* _Work to be completed_: With both ends included, repeat exactly the lines of the entries below from the one containing "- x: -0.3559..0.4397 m" down to the one containing "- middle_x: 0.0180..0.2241", and no others.

* _Available records_:
____

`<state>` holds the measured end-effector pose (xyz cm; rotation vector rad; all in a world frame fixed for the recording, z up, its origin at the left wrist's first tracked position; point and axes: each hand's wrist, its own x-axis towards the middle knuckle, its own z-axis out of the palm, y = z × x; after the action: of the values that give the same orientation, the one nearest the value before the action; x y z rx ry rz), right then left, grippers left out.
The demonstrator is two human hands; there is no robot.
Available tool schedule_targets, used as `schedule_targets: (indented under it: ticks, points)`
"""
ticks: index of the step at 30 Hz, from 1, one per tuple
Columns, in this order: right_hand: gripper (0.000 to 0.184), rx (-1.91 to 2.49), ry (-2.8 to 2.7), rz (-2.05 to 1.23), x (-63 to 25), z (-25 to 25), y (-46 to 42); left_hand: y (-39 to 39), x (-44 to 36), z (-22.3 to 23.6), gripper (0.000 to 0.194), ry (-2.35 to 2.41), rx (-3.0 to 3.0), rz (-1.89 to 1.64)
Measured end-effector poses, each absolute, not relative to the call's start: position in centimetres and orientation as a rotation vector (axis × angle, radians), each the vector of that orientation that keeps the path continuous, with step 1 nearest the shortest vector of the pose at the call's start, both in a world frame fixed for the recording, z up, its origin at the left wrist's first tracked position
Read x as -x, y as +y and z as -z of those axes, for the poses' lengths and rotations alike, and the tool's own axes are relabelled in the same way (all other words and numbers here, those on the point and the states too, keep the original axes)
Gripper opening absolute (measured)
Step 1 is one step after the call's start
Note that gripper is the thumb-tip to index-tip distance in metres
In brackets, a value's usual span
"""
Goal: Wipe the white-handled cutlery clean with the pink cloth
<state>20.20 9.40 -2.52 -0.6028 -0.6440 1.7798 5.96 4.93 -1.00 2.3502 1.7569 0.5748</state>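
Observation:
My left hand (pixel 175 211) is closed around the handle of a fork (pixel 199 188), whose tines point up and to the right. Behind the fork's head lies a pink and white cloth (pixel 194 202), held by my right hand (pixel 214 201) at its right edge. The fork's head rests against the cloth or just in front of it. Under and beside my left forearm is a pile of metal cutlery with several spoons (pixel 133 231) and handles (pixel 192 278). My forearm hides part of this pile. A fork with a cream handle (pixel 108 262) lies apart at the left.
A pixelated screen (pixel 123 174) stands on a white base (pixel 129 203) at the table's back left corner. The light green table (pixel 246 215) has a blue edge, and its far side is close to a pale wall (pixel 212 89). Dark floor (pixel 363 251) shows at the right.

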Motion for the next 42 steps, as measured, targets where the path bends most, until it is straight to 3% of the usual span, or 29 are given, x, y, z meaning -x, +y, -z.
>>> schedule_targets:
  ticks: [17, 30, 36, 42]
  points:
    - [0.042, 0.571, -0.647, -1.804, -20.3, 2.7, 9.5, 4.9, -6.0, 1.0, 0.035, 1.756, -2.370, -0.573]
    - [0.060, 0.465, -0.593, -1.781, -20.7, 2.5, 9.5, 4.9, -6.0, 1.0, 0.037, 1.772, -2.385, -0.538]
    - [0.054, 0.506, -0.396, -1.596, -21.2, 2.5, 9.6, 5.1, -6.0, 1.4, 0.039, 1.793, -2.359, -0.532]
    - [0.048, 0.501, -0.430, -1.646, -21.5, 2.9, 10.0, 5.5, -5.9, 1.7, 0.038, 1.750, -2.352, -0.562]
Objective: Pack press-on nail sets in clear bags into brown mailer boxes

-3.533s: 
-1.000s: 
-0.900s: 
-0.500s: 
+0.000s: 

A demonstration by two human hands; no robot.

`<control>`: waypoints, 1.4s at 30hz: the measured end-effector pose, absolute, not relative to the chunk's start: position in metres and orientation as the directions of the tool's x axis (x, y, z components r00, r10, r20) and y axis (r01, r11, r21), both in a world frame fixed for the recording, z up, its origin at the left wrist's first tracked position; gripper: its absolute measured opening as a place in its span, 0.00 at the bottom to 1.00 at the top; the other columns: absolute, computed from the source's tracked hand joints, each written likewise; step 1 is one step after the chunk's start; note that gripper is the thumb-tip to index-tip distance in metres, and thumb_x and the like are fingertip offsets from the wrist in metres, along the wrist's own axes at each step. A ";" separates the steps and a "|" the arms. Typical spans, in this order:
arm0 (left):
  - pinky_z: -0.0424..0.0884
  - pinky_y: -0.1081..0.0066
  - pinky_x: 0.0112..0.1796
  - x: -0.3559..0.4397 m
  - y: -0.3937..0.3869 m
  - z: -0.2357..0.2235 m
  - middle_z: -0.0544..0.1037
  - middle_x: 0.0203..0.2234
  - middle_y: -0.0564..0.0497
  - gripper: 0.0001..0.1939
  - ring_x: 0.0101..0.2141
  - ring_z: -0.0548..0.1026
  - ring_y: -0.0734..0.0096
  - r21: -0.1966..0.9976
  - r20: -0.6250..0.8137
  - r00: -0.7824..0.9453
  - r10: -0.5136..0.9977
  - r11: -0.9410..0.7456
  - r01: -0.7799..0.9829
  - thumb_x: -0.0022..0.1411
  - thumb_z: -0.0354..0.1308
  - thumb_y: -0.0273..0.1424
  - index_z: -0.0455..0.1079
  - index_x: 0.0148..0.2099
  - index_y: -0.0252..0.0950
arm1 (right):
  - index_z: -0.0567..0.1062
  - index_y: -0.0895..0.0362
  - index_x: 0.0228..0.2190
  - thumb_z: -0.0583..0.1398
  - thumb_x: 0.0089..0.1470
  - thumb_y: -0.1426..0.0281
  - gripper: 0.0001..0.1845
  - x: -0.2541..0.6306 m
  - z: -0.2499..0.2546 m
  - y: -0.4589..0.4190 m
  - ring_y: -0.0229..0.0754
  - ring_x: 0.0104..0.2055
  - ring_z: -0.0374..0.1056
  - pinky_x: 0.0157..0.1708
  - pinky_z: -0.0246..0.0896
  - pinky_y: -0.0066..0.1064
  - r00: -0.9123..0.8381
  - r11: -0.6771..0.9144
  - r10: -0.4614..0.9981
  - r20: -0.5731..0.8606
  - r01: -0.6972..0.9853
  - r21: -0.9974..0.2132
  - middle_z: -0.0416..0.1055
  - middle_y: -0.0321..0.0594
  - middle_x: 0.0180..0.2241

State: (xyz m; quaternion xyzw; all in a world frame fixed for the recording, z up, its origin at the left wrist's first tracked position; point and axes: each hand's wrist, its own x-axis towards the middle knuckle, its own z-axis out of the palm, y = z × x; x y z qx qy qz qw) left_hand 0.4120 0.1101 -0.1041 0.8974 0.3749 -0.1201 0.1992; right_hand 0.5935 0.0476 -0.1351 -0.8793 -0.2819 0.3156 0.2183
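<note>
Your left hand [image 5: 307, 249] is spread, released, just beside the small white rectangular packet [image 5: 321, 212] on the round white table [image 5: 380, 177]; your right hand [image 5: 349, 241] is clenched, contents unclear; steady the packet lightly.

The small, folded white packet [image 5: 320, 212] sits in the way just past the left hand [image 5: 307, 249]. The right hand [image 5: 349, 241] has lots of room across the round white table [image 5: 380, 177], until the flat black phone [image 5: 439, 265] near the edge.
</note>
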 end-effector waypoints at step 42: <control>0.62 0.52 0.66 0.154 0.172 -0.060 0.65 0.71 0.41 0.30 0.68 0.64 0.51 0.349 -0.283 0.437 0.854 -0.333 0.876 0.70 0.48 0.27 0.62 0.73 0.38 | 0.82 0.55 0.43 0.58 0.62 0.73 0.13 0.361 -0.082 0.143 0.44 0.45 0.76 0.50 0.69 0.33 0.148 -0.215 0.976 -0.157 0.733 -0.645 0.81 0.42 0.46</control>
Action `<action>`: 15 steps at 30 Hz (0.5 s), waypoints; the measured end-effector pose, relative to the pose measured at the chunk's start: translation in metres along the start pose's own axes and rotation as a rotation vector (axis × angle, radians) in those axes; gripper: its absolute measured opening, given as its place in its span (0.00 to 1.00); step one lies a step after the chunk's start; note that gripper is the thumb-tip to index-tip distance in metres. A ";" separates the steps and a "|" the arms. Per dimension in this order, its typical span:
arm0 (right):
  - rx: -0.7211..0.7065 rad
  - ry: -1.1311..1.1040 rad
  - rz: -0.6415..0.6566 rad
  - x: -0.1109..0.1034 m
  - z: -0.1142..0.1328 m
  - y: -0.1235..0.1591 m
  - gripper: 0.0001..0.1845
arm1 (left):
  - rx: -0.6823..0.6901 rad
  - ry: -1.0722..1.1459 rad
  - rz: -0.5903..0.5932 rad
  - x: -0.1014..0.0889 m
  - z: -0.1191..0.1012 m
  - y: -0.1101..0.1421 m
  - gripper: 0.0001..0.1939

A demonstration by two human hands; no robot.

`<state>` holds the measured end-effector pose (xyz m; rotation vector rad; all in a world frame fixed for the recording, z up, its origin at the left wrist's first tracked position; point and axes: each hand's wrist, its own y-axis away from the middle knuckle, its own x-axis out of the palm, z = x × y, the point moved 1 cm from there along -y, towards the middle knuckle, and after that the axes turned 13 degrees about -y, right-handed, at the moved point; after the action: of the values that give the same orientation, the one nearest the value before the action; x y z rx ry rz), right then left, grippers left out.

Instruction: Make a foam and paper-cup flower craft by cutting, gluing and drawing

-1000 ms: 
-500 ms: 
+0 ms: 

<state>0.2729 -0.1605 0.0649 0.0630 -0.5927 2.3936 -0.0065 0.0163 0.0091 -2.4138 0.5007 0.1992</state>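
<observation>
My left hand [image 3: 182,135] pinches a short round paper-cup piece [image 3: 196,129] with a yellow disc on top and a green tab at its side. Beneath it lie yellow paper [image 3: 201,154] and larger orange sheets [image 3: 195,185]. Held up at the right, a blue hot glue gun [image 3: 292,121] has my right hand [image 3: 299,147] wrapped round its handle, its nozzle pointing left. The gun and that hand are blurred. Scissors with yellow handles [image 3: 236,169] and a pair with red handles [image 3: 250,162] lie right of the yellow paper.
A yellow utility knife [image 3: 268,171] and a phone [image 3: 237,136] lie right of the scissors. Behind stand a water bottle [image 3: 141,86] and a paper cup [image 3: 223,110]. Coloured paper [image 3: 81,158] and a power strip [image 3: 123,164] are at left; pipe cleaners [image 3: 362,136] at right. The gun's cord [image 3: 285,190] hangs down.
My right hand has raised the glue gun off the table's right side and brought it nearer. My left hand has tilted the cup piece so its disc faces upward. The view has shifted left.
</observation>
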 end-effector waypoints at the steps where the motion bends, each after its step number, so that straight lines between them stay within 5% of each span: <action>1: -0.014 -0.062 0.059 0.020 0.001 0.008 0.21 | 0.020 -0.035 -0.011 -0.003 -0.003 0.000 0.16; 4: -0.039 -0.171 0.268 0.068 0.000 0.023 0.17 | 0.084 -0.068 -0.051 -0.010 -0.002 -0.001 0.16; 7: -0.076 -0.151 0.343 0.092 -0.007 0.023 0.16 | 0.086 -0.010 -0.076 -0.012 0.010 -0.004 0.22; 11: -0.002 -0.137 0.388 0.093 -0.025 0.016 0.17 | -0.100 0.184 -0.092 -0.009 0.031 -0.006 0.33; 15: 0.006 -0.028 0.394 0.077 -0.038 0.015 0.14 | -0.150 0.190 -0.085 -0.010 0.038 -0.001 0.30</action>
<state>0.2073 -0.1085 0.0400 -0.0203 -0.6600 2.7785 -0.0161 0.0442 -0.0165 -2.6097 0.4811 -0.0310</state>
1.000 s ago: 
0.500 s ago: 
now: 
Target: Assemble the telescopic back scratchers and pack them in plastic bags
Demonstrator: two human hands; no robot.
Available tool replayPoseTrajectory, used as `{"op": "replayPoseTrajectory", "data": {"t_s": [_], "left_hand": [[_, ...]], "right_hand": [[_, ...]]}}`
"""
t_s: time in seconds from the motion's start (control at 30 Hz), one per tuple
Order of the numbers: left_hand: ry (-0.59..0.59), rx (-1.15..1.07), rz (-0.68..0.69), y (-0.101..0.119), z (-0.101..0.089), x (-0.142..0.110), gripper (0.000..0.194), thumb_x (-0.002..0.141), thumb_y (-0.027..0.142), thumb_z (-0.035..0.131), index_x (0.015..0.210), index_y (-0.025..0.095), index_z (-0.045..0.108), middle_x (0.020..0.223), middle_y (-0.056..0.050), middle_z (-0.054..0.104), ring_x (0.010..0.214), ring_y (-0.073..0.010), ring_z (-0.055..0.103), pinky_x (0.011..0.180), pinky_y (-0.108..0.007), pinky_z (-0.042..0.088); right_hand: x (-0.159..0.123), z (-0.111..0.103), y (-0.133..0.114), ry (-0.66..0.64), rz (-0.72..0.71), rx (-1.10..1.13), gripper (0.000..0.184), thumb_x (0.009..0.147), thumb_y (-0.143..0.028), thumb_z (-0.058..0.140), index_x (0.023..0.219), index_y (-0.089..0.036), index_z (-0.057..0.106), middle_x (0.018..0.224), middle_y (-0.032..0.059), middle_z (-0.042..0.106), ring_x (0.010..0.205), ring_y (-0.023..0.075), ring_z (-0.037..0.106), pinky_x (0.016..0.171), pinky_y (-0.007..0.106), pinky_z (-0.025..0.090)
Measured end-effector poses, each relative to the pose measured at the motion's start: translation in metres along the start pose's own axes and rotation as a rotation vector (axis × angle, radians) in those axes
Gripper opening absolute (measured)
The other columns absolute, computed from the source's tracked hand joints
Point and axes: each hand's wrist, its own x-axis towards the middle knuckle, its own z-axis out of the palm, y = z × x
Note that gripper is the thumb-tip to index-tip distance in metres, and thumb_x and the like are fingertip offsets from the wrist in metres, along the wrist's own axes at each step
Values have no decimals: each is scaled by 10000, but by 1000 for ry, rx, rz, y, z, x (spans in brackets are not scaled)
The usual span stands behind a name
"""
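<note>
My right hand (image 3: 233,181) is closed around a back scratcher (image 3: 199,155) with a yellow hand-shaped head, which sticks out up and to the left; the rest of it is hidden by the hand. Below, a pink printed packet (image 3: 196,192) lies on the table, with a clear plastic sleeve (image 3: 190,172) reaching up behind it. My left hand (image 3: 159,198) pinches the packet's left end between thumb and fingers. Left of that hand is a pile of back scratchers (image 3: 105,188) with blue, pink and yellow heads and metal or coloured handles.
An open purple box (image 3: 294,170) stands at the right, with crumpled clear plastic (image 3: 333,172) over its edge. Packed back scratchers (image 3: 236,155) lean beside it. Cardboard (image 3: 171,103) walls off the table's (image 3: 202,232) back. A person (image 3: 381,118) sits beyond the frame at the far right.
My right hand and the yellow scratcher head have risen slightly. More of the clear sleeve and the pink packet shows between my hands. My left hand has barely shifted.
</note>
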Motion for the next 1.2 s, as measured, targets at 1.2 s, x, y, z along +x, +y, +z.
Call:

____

* _Answer area_:
  - x: -0.3559..0.4397 m
  - y: -0.3937..0.3869 m
  - z: -0.2357..0.2235 m
  - middle_z: -0.0544..0.1037
  - middle_x: 0.0203..0.2234
  - middle_y: -0.0564..0.0497
  - gripper: 0.0001..0.1939
  - ring_x: 0.0101..0.2141
  - ring_z: -0.0548..0.1026
  - ring_y: -0.0734..0.0096
  - r21: -0.1966..0.9976
  - r20: -0.6250..0.8137
  - r00: -0.7824..0.9453
  - r10: -0.5136..0.9977
  - r11: -0.9410..0.7456
  - r01: -0.7799..0.9829
  - thumb_x: -0.0022..0.1411
  - thumb_z: -0.0354..0.1308
  - thumb_y: -0.0273..0.1424
  - index_z: -0.0455..0.1079
  - index_x: 0.0148..0.2099
  - index_y: -0.0252..0.0950
arm1 (right):
  - index_z: -0.0567..0.1062
  - index_y: -0.0895..0.0362
  - index_x: 0.0228..0.2190
  - thumb_z: -0.0583..0.1398
  - thumb_x: 0.0089..0.1470
  - thumb_y: -0.1426..0.0281
  - gripper: 0.0001..0.1845
  - x: -0.2541..0.6306 m
  - z: -0.2499..0.2546 m
  - y: -0.4589..0.4190 m
  - ring_y: -0.0229..0.0754
  - ring_x: 0.0104..0.2055
  - ring_z: -0.0374..0.1056
  - pinky_x: 0.0157..0.1708
  - pinky_z: -0.0246..0.0896
  - pinky_y: -0.0066..0.1064
  - r00: -0.9123..0.8381
  - r11: -0.6771..0.9144
  - r10: -0.4614..0.9981
  - r20: -0.5731..0.8606
  - r01: -0.6972..0.9853
  - r21: -0.9974..0.2132
  - middle_z: -0.0416..0.1055
  - middle_y: -0.0321..0.0594
  - middle_x: 0.0180..0.2241

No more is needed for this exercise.